What to produce >>
Write out the complete data exactly as written.

Available data >>

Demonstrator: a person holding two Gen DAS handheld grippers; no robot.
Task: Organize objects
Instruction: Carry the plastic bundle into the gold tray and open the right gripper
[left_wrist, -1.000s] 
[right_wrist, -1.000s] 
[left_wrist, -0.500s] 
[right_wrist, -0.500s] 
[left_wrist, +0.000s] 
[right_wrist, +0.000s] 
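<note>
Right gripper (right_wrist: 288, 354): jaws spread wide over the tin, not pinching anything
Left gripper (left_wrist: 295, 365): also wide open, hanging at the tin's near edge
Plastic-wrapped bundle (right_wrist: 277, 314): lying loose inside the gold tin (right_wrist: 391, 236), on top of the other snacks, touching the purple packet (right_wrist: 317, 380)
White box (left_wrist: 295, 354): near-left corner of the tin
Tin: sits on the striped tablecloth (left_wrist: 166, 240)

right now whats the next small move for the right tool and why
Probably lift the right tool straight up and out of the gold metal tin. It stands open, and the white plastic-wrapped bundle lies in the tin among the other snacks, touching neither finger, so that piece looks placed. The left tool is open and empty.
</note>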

Task result >>
Demonstrator: a person holding two Gen DAS handheld grippers; no robot.
Task: Organize objects
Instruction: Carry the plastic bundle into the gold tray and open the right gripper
[left_wrist, -1.000s] 
[right_wrist, -1.000s] 
[left_wrist, -0.500s] 
[right_wrist, -0.500s] 
[left_wrist, +0.000s] 
[right_wrist, +0.000s] 
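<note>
Right gripper (right_wrist: 288, 354): jaws spread wide over the tin, not pinching anything
Left gripper (left_wrist: 295, 365): also wide open, hanging at the tin's near edge
Plastic-wrapped bundle (right_wrist: 277, 314): lying loose inside the gold tin (right_wrist: 391, 236), on top of the other snacks, touching the purple packet (right_wrist: 317, 380)
White box (left_wrist: 295, 354): near-left corner of the tin
Tin: sits on the striped tablecloth (left_wrist: 166, 240)

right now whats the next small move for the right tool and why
Probably lift the right tool straight up and out of the gold metal tin. It stands open, and the white plastic-wrapped bundle lies in the tin among the other snacks, touching neither finger, so that piece looks placed. The left tool is open and empty.
</note>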

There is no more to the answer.